Task to complete
The whole listing, except its pictures, is to be repeated exactly.

Source data
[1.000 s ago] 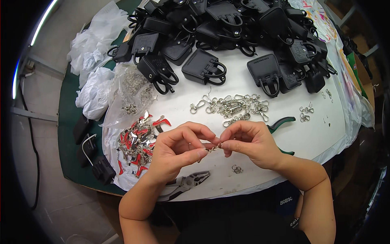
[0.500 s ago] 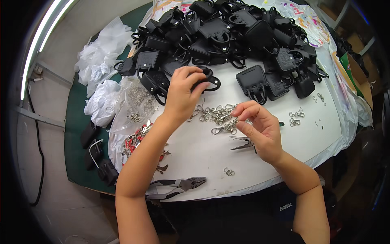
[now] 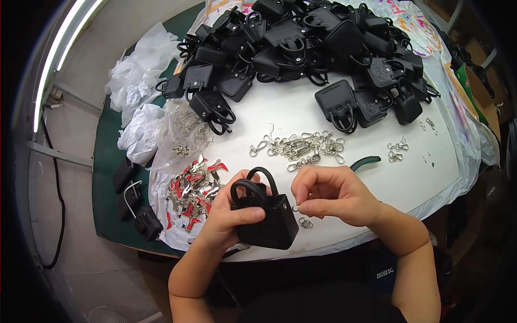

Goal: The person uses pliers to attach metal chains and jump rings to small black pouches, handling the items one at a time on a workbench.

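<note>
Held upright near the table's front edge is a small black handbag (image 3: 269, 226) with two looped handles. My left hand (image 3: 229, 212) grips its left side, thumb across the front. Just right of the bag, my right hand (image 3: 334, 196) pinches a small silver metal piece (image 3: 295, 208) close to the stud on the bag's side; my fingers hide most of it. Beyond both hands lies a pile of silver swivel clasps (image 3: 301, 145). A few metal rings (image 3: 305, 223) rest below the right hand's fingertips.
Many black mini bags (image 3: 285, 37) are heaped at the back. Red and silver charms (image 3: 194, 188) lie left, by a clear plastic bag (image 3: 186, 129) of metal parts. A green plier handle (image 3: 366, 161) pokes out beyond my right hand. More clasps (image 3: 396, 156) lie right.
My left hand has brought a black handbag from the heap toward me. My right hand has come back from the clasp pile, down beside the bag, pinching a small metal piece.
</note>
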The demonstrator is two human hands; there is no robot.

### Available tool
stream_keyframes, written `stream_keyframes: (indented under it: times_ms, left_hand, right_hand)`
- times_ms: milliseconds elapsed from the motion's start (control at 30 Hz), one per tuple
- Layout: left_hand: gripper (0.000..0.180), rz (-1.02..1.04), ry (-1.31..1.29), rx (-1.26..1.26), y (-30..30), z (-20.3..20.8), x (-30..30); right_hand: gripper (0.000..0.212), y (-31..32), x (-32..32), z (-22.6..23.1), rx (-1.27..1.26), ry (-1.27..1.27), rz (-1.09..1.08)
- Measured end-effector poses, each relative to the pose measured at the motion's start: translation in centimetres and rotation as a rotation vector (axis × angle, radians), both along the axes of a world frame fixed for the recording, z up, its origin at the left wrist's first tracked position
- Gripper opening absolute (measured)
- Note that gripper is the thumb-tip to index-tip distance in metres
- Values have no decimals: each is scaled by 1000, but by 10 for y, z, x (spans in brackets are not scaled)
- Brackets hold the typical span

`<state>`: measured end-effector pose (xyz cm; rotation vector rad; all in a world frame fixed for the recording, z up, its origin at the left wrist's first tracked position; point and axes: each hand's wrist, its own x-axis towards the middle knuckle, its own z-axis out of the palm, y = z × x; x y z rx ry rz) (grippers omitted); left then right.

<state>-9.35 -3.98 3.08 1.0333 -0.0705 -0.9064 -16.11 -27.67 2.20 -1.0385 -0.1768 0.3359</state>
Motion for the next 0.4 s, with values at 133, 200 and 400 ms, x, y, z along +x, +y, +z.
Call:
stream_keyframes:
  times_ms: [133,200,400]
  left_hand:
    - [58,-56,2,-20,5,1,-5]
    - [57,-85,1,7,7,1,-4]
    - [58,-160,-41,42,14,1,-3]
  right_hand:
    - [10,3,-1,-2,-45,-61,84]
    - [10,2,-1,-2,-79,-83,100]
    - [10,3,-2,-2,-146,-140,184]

Problem solution
[1.000 s ago] 
[0.500 s ago] 
[now] 

Goal: The person uses pliers to attach metal chains and jump rings to small black pouches, handling the items one at a time on a workbench.

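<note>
Held upright near the table's front edge is a small black handbag (image 3: 269, 226) with two looped handles. My left hand (image 3: 229, 212) grips its left side, thumb across the front. Just right of the bag, my right hand (image 3: 334, 196) pinches a small silver metal piece (image 3: 295, 208) close to the stud on the bag's side; my fingers hide most of it. Beyond both hands lies a pile of silver swivel clasps (image 3: 301, 145). A few metal rings (image 3: 305, 223) rest below the right hand's fingertips.
Many black mini bags (image 3: 285, 37) are heaped at the back. Red and silver charms (image 3: 194, 188) lie left, by a clear plastic bag (image 3: 186, 129) of metal parts. A green plier handle (image 3: 366, 161) pokes out beyond my right hand. More clasps (image 3: 396, 156) lie right.
My left hand has brought a black handbag from the heap toward me. My right hand has come back from the clasp pile, down beside the bag, pinching a small metal piece.
</note>
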The demonstrator is two human hands; there is no robot.

### Available tool
stream_keyframes, written `stream_keyframes: (indented under it: times_ms, left_hand, right_hand)`
- times_ms: milliseconds elapsed from the motion's start (control at 30 Hz), one per tuple
- Layout: left_hand: gripper (0.000..0.180), rz (-1.02..1.04), ry (-1.31..1.29), rx (-1.26..1.26), y (-30..30), z (-20.3..20.8), x (-30..30); right_hand: gripper (0.000..0.212), y (-31..32), x (-32..32), z (-22.6..23.1), rx (-1.27..1.26), ry (-1.27..1.27), rz (-1.09..1.08)
- Measured end-effector poses, each relative to the pose measured at the motion's start: translation in centimetres and rotation as a rotation vector (axis × angle, radians), both along the axes of a world frame fixed for the recording, z up, its origin at the left wrist's first tracked position
- Gripper opening absolute (measured)
- Note that gripper is the thumb-tip to index-tip distance in metres
- Values have no decimals: each is scaled by 1000, but by 10 for y, z, x (spans in brackets are not scaled)
- Brackets hold the typical span

`<state>`: measured end-effector pose (xyz cm; rotation vector rad; all in a world frame fixed for the recording, z up, its origin at the left wrist's first tracked position; point and axes: each hand's wrist, its own x-axis towards the middle knuckle, its own z-axis out of the palm, y = z × x; x y z rx ry rz) (grippers omitted); left then right.

<state>-9.35 -3.98 3.08 1.0333 -0.0705 -0.9064 -16.11 -27.67 2.20 -1.0385 -0.1768 0.3359</state>
Motion for the next 0.4 s, with values at 133, 200 and 400 ms, x, y, z along +x, +y, +z.
Call:
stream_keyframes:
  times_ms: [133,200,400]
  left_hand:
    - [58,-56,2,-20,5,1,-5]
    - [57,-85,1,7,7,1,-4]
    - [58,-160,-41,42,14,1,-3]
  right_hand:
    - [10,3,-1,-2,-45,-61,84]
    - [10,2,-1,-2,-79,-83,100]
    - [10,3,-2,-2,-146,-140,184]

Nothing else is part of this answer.